Jul 18, 2014, 10:09 AM
Post #2 of 3
Am I correct to understand that what you call nodes are just files that you want to read through?
Re: [preston3271] How to list into separate files and Fork() function (Updated)
[In reply to]
It also seems that the splitting into 25 files is aimed only at load balancing, the data is not dispatched on ther basis of its content.
If you have a single process reading all the files in order to split them into other files before handling them to child process, you might lose the benefit of parallel processing.
A much simpler technique your be to make an array of your file names (effectively a queue of file names) and to assign one file to each of your 25 children, which will read the data and process it. Once one process has completed, just assign a new file to it, and so forth until you run out of files.

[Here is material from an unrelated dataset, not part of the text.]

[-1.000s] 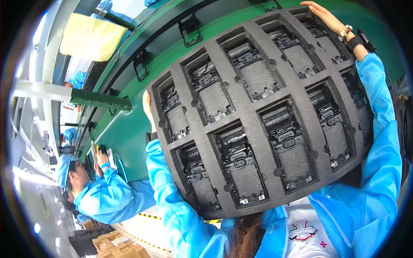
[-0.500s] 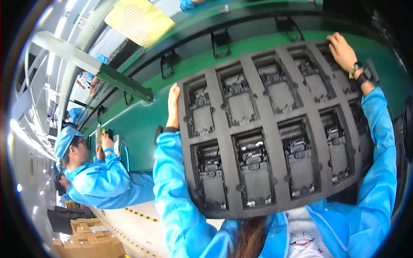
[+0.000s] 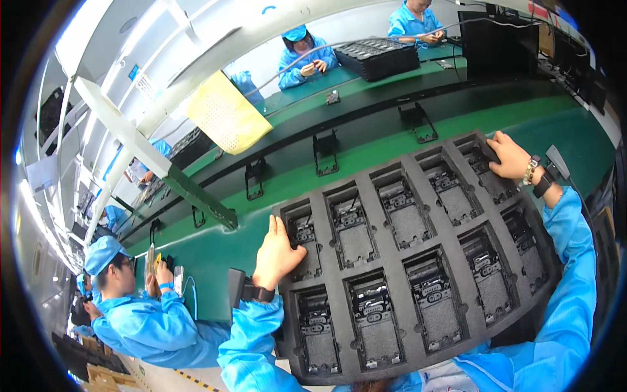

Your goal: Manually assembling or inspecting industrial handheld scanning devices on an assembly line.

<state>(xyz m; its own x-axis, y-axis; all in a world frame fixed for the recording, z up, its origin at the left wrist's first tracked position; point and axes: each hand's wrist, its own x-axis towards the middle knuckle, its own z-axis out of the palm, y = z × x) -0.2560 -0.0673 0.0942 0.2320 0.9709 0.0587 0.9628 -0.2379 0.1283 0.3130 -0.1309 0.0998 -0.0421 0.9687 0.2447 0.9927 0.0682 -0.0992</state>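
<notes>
A large black foam tray [image 3: 386, 261] lies tilted in front of me, its near edge close to my body. Each of its pockets holds a dark phone frame [image 3: 373, 317] with small parts at its upper end. My left hand [image 3: 277, 253] grips the tray's left side, fingers stretched along the outside and thumb over the rim. At the far right corner, my right hand [image 3: 513, 158] is closed on the rim, fingertips over the edge. The tray's underside is hidden.
Beyond the green bench [image 3: 222, 261] runs a belt carrying black brackets [image 3: 324, 153]. A green-and-white post [image 3: 196, 193] rises at the left. One co-worker [image 3: 140, 307] sits left; others work across the belt near a stack of black trays [image 3: 375, 57].
The view has tilted up, bringing the workers across the belt into sight. The tray sits lower in the picture. My left hand's thumb now shows over the tray's rim.
</notes>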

In most cases, this should be more efficient, because you are reading your data only once and immediately in parallel processes. If the files have significantly different sizes, then start by sorting your file array by size, and assign the large files first to the children, this will ensure close-to-optimal load balancing in most cases (the only pathological case where this might not be optimal is if there are huge sizes difference between files, with a few extremely large and others extremely small).

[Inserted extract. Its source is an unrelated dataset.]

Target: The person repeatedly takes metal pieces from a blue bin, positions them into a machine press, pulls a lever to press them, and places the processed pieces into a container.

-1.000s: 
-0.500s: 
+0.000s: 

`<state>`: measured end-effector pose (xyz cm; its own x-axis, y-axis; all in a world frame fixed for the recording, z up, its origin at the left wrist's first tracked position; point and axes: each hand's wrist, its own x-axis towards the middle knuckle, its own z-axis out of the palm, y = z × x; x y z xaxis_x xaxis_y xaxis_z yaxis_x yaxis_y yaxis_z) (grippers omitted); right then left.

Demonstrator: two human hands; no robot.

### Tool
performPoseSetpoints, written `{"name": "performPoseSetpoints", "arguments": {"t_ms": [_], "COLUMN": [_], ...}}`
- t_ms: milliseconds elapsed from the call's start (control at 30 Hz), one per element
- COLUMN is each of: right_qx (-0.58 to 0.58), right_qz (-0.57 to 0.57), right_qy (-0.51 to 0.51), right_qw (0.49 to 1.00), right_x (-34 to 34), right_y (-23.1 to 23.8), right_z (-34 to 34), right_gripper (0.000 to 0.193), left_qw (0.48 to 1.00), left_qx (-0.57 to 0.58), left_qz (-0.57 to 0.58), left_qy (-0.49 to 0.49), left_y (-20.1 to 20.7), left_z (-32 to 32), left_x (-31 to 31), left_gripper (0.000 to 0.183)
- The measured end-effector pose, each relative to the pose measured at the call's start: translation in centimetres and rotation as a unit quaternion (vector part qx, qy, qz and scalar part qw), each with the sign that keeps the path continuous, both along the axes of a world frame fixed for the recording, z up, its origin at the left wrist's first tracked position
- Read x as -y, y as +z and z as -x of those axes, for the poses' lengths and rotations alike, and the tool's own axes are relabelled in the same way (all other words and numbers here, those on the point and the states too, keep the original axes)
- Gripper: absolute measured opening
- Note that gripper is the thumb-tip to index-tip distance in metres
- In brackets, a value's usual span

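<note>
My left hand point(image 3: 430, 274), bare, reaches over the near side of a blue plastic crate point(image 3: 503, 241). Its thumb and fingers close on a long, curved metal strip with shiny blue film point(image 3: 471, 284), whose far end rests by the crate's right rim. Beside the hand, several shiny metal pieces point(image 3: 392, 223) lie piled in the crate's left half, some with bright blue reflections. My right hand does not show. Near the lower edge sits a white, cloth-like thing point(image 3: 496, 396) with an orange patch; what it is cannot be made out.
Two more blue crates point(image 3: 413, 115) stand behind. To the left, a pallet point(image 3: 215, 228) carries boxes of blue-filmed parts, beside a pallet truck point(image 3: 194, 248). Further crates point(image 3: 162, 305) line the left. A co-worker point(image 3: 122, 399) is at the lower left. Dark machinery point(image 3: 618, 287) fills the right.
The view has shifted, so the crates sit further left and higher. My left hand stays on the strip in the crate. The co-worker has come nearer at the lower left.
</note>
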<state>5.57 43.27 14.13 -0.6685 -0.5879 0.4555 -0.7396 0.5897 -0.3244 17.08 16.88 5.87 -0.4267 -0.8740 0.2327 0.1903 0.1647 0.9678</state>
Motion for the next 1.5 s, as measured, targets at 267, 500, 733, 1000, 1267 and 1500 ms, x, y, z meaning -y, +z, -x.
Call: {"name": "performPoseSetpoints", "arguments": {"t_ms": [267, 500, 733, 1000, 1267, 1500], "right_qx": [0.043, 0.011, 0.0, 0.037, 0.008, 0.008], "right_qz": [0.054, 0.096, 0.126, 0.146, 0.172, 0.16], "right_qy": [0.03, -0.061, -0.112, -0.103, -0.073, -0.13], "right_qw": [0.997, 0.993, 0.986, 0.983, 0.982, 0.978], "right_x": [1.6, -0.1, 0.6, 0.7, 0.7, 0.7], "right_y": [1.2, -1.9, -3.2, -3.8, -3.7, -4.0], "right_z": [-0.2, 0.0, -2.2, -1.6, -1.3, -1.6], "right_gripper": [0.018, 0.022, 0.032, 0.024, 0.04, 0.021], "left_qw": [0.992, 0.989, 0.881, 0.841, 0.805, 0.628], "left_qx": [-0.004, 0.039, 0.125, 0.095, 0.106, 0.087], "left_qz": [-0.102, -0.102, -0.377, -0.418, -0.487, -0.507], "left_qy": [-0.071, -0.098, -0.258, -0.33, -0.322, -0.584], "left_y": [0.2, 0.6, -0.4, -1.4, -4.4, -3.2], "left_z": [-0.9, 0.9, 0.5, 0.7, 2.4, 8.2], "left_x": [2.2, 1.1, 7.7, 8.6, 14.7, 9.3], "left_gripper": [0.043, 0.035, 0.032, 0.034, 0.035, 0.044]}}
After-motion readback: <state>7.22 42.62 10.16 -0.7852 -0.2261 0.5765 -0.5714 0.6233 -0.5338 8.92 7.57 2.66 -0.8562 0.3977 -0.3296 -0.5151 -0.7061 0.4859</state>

As for dispatchning the work between the children, it depends how you implement the launching of parallel processes or threads. Either the parent process can also be the master, monitor the children and hand out work to any child running out of work, or the children can take a filename and remove it from the queue when irt completes some work and becomes idle.
There are many many implementation details missing in the above, but you are not supplying enough information on what you are really trying to do (which is more important than how you contemplate to do it, as you can see I am suggesting a slightly modified way of doing it).